The confidence in the writing was never a measure of the truth underneath it.

But here's the part that doesn't go away: you can't install permanent trustworthiness. The model remembers who you are and quietly funnels you back toward your own assumptions — a hall of mirrors — until you tell it to step out of the role. Answer me as the CFO, not the CMO, and the whole thing changes. Trust here isn't a setting you flip once. It's calibrated judgment — the capacity to weigh a confident answer against real stakes — applied again, every single time.

This is the moment your experience got more valuable, not less

The thing that caught those fake citations wasn't a plugin. It was a person who'd read enough real papers to feel the wrong one. That's the work of a career — judgment built rep by rep, by being the one who's accountable for the call. Seasoned people recognize patterns they can't always explain, because they've seen the situation before. Daniel Kahneman spent his career studying where human intuition fails. In Thinking, Fast and Slow, he landed on what makes it trustworthy: a world regular enough to learn from, and enough reps in it with honest feedback. Not age. Reps.

Here's the asymmetry that matters. AI has never had a judgment proven wrong by reality and felt the cost — it's trained on patterns in text, not on consequences. It's good at guessing how to read a room; it has never actually sat in one. This isn't nostalgia for the grey-haired expert — judgment is earned, not aged, and anyone logging honest reps is building it. But if that's you — if you've been the one who knows — hear this clearly: the machine that made you think your job was already gone? It didn't make your experience obsolete. It made it the most valuable thing in the building.

For a while it felt like the people slinging fast, polished AI work were getting ahead while your judgment counted for nothing. Watch what happens next. AI can produce the beautiful, confident draft — but someone still has to know whether it's true, whether it'll work in this room, whether it's even the right question. That someone is you. AI amplifies human potential. Humans amplify AI's. You're not behind this thing. You're the reason it works at all.

Key Takeaways

AI returns confident, polished output whether or not it's correct — it predicts the language you want to hear, not the language that's true. Tone is not evidence.
The skill that catches the error is calibrated judgment: earned rep by rep over a career of being accountable for the call, and the one thing a language model can't generate for you.
That makes experienced professionals more valuable in the AI era, not less. AI amplifies human potential; humans amplify AI's — and your judgment is what makes the tool worth trusting.

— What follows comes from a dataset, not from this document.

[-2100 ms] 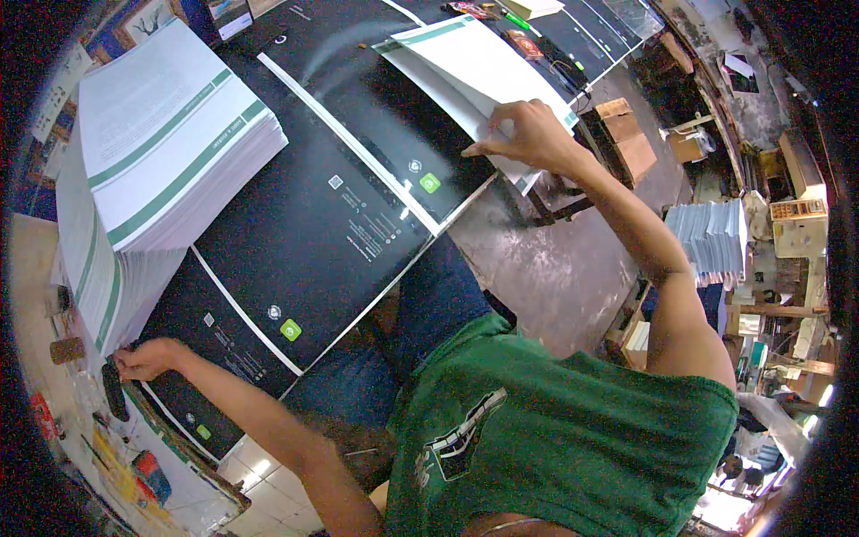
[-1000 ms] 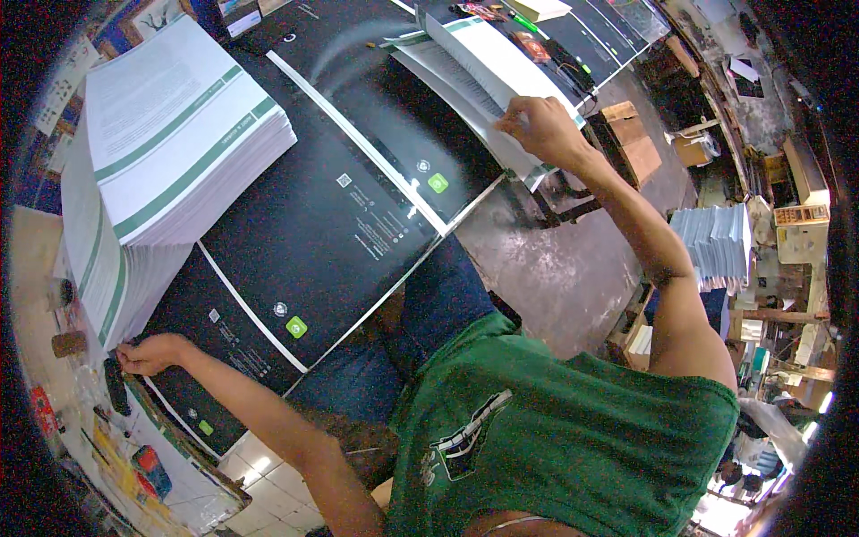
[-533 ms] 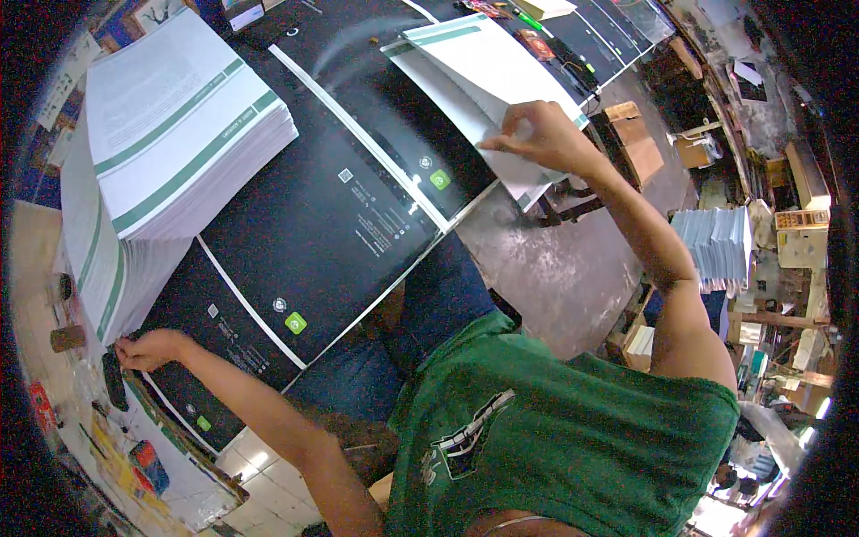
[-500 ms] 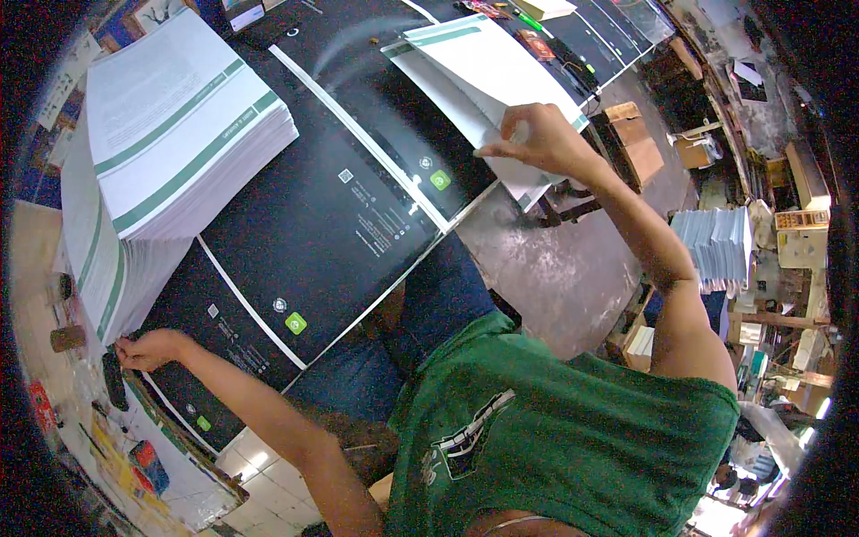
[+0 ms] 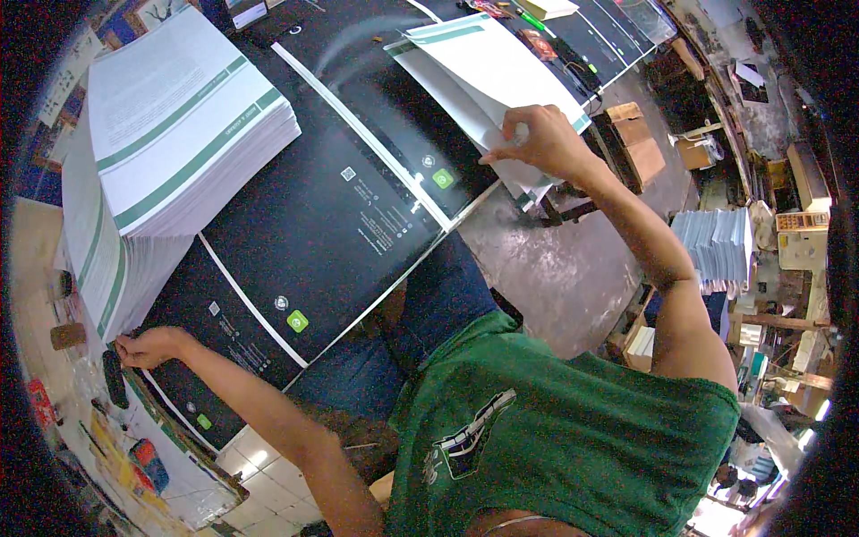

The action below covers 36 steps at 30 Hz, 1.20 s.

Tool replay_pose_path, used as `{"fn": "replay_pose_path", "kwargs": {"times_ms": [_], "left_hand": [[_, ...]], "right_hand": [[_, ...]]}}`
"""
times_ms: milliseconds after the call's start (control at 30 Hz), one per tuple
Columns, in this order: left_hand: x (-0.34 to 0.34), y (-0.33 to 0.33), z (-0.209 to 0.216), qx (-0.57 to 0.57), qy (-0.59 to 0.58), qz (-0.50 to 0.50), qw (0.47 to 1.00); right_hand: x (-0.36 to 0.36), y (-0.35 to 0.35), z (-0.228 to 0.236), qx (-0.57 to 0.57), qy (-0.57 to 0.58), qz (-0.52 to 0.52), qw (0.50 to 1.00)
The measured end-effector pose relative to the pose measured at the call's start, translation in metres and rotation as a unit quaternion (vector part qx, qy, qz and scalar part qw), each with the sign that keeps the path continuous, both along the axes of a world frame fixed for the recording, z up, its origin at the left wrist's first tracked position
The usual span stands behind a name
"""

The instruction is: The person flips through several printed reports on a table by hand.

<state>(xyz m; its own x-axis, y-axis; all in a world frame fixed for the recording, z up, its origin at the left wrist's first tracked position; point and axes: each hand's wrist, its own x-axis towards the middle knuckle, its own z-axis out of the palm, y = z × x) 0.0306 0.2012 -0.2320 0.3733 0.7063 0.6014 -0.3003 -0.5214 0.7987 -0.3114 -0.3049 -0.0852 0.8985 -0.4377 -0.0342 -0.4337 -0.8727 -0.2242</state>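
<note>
My left hand [image 5: 150, 347] is closed at the lower corner of a fanned stack of printed sheets [image 5: 94, 242] with green bands. Its fingertips pinch at the paper's corner. A thicker stack of similar sheets [image 5: 179, 125] lies partly over that one. On the right, my right hand [image 5: 546, 143] bends thumb and forefinger into a ring at the near edge of a smaller pile of white sheets [image 5: 483, 63]. The upper sheets there bow up, leaving a gap above those below. How much paper the right fingertips grip is partly hidden.
Black printed panels with white strips cover the table [image 5: 358, 224]. A green marker [image 5: 531, 20] and small items lie at the far right. A dark oblong object [image 5: 114, 379] sits beside my left hand. Cardboard boxes [image 5: 633, 148] and bundled paper [image 5: 713, 249] stand right.
My right thumb and forefinger have curled closer together at the sheet edge. The left hand stays almost still at the stack's corner.
</note>
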Motion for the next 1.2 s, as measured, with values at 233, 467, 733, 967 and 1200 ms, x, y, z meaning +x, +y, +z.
{"fn": "replay_pose_path", "kwargs": {"times_ms": [233, 467, 733, 967, 1200], "left_hand": [[-0.012, -0.011, 0.037, 0.010, -0.237, 0.117, 0.964], [-0.195, -0.249, 0.148, -0.219, 0.192, -0.611, 0.736], [-0.248, -0.385, 0.104, -0.230, 0.426, -0.755, 0.442], [-0.248, -0.392, 0.090, -0.244, 0.434, -0.739, 0.454], [-0.254, -0.399, 0.083, -0.255, 0.448, -0.723, 0.460]], "right_hand": [[-0.005, -0.018, -0.002, 0.064, -0.011, 0.027, 0.998], [-0.021, -0.039, -0.009, 0.078, -0.100, 0.016, 0.992], [-0.024, -0.014, 0.012, 0.171, -0.101, -0.013, 0.980], [-0.022, -0.019, 0.007, 0.236, -0.133, -0.035, 0.962], [-0.022, -0.030, -0.003, 0.292, -0.138, -0.056, 0.945]]}}
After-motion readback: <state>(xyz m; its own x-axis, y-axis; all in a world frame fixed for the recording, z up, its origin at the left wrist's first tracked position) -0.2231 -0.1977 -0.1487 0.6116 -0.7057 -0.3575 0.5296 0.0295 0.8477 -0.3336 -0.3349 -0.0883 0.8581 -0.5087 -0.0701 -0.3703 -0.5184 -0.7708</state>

Calibrated judgment is one of the five capacities AI can't replace — the through-line of what AI can't replace in leadership. The professionals who win this era won't be the ones who learned the tools fastest. They'll be the ones whose judgment was sharp enough to know when the tool was wrong.

If you've spent twenty years becoming the person others come to when it gets complicated, that judgment didn't just survive AI. It became the most valuable thing you bring to it.